About this exercise - Please make sure what you return matches the listing below exactly, minus its pictures.

Provided material -
▼

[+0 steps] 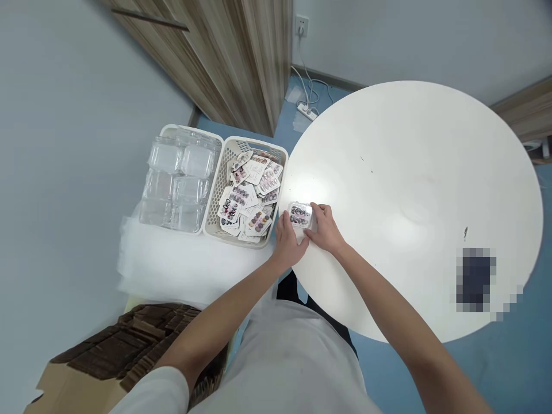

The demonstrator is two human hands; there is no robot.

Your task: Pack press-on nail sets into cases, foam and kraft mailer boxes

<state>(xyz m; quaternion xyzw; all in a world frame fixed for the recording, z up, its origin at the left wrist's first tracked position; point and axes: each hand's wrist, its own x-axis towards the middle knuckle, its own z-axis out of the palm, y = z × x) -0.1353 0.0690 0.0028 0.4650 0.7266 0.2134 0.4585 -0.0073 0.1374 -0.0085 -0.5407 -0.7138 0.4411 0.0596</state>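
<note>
Seen in the head view, a person in a white shirt bends over a round white table (405, 155), both hands at a small clear case (301, 214) near the table's left edge. The left hand (290, 247) grips the near left side of the case, fingers along its edge and thumb toward its near side; the right hand (326, 231) pinches the right side between fingers and thumb. Two rows of dark, glossy nails show through the case; from where I stand, I cannot tell whether it touches the tabletop.

Just beside the table, a pale basket (214, 215) holds a loose heap of nail cards (259, 222), some face up in purple, silver and amber. A second basket (218, 152), alongside it, is stacked with clear boxes (190, 191). White sheets (185, 264) spread below the pair, and nearer the person an open carton (80, 388) is packed with brown pieces (142, 339).

A dark, pixelated patch (476, 280) covers part of the table's right side. Behind, a wood-grain cabinet (250, 57) meets the wall, and a power strip (307, 112) lies on the blue floor (487, 374) below a socket (302, 26).
</note>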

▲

Solution to this task -
[+0 steps] 

The demonstrator is two human hands; there is no robot.

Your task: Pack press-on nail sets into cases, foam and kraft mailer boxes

<state>(xyz m; quaternion xyzw; all in a world frame fixed for the recording, z up, its origin at the left wrist's first tracked position; point and axes: each hand's wrist, its own x-axis towards the middle knuckle, its own z-axis out of the palm, y = z × x) -0.1353 0.0690 0.0028 0.4650 0.7266 0.2134 0.4585 -0.0073 0.1374 -0.0085 -0.5407 -0.7138 0.4411 0.0596</state>
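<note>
Seen in the head view, a person in a white shirt bends over a round white table (405, 155), both hands at a small clear case (301, 214) near the table's left edge. The left hand (290, 247) grips the near left side of the case, fingers along its edge and thumb toward its near side; the right hand (326, 231) pinches the right side between fingers and thumb. Two rows of dark, glossy nails show through the case; from where I stand, I cannot tell whether it touches the tabletop.

Just beside the table, a pale basket (214, 215) holds a loose heap of nail cards (259, 222), some face up in purple, silver and amber. A second basket (218, 152), alongside it, is stacked with clear boxes (190, 191). White sheets (185, 264) spread below the pair, and nearer the person an open carton (80, 388) is packed with brown pieces (142, 339).

A dark, pixelated patch (476, 280) covers part of the table's right side. Behind, a wood-grain cabinet (250, 57) meets the wall, and a power strip (307, 112) lies on the blue floor (487, 374) below a socket (302, 26).
</note>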

What came before makes up the full response.